Although I am not a historian, I don’t think I’d be overstating my case when I say that throughout my lifetime, our civil liberties have been steadily eroded. I think every President during my time in this world (I was born about midway through Eisenhower’s second term.) has at least held a chisel as our rights to privacy have been chipped away. I also don’t think I’d be exaggerating if I said that, in regards to privacy and free speech issues, every President we’ve had has been worse than the one who preceded him.

However, I don’t recall any action of theirs that strikes as low a blow to liberty as the US Government’s demand that UBS submit its records. It’s bad enough when a nation’s agencies of power nose into the affairs of citizens who live and work in that nation. I can’t think of anything worse than those same agents extending their reach across oceans and international boundaries to pry into the business of citizens who are doing business in other countries.
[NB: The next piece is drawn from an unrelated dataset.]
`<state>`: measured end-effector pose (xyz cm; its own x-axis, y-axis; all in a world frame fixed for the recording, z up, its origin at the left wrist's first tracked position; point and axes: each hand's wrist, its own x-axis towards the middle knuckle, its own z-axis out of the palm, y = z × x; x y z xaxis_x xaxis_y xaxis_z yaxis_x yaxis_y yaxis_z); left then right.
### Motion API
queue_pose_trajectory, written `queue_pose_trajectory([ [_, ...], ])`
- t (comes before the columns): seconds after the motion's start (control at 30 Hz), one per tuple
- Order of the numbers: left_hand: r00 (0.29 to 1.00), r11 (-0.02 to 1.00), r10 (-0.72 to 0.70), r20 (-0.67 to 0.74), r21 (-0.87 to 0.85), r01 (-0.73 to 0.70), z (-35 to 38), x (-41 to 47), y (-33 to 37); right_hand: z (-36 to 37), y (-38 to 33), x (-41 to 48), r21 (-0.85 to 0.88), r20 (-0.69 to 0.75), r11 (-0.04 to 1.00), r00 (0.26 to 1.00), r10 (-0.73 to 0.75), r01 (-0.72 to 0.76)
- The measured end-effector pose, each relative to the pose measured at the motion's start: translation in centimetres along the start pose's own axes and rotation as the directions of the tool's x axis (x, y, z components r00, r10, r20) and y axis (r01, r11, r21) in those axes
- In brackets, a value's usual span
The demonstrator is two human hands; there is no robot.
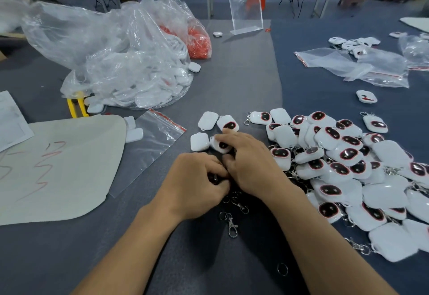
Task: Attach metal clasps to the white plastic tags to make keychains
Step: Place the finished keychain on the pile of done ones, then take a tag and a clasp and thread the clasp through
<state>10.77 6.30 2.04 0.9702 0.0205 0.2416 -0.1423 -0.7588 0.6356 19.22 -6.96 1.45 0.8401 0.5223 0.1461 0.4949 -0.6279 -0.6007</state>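
My left hand is curled around a small metal clasp at the middle of the table. My right hand meets it from the right, thumb against the same clasp, forefinger stretched out over a white tag. Loose metal clasps lie just below my hands. Three more white plastic tags sit right behind my fingers. A big heap of finished tags with clasps spreads to the right.
A large clear bag of white tags and a bag of red pieces stand at the back left. An empty zip bag, beige sheet and yellow snips lie left. Clear stand at back.
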Motion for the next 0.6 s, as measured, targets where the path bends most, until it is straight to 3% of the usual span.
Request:
queue_pose_trajectory([
  [0.07, 0.995, 0.996, -0.071, -0.064, -0.062, 0.067, -0.1, 0.0, -0.1, -0.3, 0.0, -0.5, 0.04, -0.02, 0.999, 1.0, 0.018, -0.018],
  [0.2, 0.941, 0.852, -0.307, -0.146, -0.482, 0.204, -0.5, 0.8, -0.3, -0.2, 0.0, -0.8, 0.068, -0.026, 0.997, 0.999, 0.048, -0.046],
  [0.3, 0.882, 0.777, -0.426, -0.201, -0.58, 0.243, -0.8, 1.2, -0.7, -0.1, -0.1, -0.9, 0.192, -0.181, 0.979, 0.978, 0.099, -0.064],
  [0.37, 0.85, 0.74, -0.482, -0.214, -0.619, 0.264, -0.9, 1.3, -0.9, -0.2, -0.1, -0.9, 0.357, -0.207, 0.926, 0.956, 0.208, -0.124],
  [0.43, 0.839, 0.723, -0.499, -0.215, -0.637, 0.267, -1.0, 1.4, -1.0, -0.6, -0.2, -1.1, 0.653, -0.107, 0.728, 0.926, 0.362, -0.209],
  [0.5, 0.848, 0.725, -0.488, -0.205, -0.636, 0.264, -0.9, 1.4, -1.0, -1.2, -0.8, -1.3, 0.891, 0.112, 0.349, 0.887, 0.449, -0.289],
  [0.53, 0.854, 0.729, -0.482, -0.197, -0.63, 0.266, -0.9, 1.4, -1.0, -1.5, -1.0, -1.4, 0.919, 0.206, 0.218, 0.87, 0.448, -0.33],
  [0.6, 0.857, 0.725, -0.48, -0.19, -0.635, 0.265, -0.8, 1.4, -1.0, -1.8, -1.1, -1.5, 0.905, 0.325, 0.123, 0.849, 0.417, -0.406],
])
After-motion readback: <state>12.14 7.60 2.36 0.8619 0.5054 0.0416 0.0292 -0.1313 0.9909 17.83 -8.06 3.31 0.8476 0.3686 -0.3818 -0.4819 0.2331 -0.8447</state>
Then again, I guess I shouldn’t be surprised by such actions. After all, every single Administration during my lifetime has exhibited the most profound kinds of disrespect for the sanctity and sovereignty of other people and nations in this world. Sometimes that disrespect is expressed through legalistic proceedings like the demand the government made on UBS; other times it manifested militarily. The end-result of either is the same: a diminishment in the rights of other people — and us — to life and liberty, let alone the pursuit of happiness.

Past crises and changes have not spelled TEWWKI. UBS’s acquiescence to the US government may not, either. But I think that we are certainly less secure in our persons and with our property than we were a few months ago. If anything, that will only exacerbate the collapse of the world’s economies and diminish whatever chances we have of making true progress, much less prosperity, possible.